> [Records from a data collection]

[Start of section]

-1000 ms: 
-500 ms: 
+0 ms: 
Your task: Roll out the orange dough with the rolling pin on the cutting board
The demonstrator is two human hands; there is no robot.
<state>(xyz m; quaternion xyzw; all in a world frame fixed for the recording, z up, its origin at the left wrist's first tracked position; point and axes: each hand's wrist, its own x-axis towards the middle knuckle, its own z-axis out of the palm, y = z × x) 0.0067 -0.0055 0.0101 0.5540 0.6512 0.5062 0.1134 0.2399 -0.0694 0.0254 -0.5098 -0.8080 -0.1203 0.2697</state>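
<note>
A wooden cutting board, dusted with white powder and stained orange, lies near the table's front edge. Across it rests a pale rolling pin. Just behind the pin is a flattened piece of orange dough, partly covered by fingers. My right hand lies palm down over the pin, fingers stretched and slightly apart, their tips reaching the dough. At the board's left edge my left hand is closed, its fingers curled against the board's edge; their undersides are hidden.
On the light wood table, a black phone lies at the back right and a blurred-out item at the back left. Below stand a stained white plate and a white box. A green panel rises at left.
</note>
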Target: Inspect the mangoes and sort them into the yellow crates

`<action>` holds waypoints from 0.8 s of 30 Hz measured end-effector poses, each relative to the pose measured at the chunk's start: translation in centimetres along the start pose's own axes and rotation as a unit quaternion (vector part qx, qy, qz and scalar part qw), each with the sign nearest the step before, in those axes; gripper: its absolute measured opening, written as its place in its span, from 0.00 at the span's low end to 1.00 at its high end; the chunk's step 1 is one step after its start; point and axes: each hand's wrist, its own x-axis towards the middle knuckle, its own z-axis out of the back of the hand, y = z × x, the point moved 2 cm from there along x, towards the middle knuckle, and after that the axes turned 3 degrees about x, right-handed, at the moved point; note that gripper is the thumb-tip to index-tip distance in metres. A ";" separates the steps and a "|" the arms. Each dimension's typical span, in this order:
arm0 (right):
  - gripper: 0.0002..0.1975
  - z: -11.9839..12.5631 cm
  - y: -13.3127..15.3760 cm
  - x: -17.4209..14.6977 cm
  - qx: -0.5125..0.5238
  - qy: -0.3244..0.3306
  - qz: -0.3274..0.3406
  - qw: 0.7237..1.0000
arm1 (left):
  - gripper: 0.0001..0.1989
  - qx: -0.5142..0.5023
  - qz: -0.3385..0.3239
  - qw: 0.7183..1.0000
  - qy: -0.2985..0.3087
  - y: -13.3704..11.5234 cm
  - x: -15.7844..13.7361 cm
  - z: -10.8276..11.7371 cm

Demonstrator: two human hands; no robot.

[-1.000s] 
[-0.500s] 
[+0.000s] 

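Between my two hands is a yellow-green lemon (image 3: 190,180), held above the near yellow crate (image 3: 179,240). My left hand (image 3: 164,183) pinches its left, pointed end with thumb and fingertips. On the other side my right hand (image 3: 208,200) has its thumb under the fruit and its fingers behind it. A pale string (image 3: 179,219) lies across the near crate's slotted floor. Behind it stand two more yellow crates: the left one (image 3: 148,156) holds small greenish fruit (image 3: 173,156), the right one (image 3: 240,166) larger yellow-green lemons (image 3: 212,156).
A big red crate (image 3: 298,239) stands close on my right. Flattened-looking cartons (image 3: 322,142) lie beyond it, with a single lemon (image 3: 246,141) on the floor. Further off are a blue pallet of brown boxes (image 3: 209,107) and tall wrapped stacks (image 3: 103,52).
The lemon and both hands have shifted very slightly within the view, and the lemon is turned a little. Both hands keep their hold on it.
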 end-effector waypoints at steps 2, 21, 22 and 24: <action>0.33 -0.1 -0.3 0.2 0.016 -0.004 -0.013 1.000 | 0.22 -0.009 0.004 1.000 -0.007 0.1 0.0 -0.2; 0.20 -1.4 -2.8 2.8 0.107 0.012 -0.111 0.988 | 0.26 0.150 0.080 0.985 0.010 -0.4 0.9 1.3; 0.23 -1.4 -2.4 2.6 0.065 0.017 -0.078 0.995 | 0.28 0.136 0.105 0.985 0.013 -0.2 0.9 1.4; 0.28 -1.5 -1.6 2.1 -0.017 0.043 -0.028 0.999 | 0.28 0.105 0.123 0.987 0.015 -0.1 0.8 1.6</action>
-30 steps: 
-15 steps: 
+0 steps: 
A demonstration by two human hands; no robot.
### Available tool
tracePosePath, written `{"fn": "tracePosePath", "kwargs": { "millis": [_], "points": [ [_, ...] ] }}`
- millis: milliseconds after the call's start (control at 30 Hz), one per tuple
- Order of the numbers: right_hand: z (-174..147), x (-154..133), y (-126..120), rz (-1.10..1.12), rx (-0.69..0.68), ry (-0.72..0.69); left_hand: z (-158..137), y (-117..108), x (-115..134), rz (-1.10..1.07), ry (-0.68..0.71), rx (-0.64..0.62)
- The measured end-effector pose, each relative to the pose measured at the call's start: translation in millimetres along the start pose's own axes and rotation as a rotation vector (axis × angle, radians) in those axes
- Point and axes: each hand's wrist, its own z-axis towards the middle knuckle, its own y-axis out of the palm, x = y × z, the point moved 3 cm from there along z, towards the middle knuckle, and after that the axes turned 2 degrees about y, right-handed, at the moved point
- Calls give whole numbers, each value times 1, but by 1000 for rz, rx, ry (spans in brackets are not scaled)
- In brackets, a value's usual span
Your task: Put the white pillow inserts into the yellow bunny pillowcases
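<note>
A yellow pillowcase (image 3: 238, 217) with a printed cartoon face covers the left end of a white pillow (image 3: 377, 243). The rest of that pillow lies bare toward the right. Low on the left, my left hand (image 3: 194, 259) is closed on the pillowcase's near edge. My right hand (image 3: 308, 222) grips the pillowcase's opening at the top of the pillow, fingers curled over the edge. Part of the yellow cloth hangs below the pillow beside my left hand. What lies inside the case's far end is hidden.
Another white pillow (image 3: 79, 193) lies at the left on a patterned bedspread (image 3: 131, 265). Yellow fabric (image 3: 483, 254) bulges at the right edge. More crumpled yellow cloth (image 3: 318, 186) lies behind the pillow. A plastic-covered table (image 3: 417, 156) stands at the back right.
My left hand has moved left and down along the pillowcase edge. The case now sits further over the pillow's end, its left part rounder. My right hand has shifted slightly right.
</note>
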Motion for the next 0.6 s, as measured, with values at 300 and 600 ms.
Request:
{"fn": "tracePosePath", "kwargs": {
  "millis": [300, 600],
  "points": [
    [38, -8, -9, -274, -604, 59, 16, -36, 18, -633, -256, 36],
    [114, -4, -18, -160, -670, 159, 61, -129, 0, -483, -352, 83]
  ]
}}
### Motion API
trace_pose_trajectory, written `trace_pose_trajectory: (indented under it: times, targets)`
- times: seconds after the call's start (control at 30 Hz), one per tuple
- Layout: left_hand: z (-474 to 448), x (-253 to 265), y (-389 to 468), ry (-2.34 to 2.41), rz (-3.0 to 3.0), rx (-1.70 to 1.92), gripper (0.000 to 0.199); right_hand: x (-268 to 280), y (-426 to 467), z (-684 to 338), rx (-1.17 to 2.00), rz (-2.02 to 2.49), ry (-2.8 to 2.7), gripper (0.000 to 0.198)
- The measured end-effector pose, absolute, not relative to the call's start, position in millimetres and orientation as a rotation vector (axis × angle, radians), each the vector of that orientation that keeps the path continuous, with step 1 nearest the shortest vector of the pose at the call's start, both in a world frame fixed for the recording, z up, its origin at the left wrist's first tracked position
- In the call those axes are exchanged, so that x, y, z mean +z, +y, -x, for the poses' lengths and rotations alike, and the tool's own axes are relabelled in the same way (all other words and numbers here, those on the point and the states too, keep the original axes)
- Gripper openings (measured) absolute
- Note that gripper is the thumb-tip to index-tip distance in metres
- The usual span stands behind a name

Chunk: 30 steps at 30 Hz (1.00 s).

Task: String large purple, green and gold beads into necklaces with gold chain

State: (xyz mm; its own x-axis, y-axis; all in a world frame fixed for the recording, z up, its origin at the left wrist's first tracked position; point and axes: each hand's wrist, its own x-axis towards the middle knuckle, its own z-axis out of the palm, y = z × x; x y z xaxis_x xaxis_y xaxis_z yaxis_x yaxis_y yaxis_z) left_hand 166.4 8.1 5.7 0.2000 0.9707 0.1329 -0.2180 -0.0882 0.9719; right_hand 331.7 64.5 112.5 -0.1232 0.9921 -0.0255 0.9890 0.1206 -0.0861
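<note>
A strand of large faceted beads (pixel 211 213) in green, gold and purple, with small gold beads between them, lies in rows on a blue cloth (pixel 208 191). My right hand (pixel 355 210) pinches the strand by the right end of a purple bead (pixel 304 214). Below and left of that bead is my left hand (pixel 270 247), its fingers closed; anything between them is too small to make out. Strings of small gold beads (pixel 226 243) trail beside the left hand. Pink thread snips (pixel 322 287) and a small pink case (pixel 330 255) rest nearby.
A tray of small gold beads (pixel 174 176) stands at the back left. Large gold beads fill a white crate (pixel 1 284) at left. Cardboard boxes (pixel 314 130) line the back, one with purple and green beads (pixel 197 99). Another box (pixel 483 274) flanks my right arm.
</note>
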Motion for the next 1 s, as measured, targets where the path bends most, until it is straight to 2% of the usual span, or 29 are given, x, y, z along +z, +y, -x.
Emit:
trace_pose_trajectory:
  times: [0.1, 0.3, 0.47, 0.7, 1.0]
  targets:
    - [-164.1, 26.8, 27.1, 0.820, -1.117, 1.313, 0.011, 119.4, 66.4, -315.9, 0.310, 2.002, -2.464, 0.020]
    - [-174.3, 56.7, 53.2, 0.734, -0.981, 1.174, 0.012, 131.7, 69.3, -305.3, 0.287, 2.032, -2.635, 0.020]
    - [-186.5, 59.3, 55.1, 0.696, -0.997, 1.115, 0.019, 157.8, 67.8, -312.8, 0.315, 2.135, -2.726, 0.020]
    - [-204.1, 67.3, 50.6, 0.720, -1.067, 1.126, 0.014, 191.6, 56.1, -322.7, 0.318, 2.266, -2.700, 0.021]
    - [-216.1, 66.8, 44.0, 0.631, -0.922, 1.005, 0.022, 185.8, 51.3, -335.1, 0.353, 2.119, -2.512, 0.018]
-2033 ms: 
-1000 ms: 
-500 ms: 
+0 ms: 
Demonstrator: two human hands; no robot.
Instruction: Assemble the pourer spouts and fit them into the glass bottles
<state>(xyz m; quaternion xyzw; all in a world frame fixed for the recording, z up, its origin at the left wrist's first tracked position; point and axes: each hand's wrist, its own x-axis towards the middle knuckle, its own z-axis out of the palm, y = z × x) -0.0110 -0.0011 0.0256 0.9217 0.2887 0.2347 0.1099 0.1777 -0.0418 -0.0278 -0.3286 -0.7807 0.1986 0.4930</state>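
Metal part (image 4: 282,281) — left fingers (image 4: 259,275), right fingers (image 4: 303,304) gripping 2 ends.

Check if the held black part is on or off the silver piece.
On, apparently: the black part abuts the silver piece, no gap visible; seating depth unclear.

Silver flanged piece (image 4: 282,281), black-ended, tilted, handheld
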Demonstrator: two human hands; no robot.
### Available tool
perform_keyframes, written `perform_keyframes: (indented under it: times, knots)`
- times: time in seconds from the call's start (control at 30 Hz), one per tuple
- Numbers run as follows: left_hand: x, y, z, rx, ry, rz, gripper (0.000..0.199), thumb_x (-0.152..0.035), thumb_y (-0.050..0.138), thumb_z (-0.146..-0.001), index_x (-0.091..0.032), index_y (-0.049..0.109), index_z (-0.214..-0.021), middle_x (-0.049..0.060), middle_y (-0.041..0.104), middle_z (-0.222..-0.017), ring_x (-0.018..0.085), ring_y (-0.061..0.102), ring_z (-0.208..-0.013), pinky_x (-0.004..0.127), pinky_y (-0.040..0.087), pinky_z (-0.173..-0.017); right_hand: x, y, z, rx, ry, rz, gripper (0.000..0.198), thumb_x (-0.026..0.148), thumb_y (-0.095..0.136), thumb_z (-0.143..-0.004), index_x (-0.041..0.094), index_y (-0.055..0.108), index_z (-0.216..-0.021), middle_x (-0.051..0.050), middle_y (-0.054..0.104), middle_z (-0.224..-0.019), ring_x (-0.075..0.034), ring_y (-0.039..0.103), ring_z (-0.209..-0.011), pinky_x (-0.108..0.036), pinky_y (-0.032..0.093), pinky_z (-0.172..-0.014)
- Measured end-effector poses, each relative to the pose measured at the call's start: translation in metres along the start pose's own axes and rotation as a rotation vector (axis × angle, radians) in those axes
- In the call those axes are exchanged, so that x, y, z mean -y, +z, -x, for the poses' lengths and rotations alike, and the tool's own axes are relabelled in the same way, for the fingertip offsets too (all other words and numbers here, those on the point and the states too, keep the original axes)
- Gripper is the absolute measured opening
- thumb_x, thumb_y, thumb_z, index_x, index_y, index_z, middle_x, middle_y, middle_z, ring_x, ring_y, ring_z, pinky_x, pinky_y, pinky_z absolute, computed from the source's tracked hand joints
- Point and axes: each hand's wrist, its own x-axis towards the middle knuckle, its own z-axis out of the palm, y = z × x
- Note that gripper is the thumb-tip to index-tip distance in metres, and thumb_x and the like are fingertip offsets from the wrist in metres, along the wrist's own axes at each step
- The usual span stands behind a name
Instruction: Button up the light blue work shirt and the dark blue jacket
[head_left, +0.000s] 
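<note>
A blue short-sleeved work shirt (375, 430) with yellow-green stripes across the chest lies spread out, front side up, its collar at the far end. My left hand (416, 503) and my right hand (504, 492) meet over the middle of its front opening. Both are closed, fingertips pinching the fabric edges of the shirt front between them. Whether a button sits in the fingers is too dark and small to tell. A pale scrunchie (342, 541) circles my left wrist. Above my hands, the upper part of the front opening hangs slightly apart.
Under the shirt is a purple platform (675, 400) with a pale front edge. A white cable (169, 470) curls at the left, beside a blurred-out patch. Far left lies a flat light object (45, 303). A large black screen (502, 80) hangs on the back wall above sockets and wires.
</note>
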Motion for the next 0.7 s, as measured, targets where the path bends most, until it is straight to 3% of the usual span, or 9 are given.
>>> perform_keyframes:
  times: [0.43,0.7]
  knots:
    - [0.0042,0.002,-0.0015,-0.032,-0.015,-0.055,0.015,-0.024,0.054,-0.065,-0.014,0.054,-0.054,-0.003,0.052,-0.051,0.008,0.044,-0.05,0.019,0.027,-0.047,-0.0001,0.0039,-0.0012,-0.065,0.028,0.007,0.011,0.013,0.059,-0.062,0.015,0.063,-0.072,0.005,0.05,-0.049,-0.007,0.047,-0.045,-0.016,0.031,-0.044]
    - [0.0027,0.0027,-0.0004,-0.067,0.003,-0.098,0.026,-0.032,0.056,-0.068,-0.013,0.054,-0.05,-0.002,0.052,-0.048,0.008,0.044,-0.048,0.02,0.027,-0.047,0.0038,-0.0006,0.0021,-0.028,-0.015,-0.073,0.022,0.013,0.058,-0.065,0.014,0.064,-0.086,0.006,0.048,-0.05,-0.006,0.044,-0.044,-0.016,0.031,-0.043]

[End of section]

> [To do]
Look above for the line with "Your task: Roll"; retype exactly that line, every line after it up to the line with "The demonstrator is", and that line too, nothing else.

> [Written solution]
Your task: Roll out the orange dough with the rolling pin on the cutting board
The demonstrator is two human hands; there is no robot.

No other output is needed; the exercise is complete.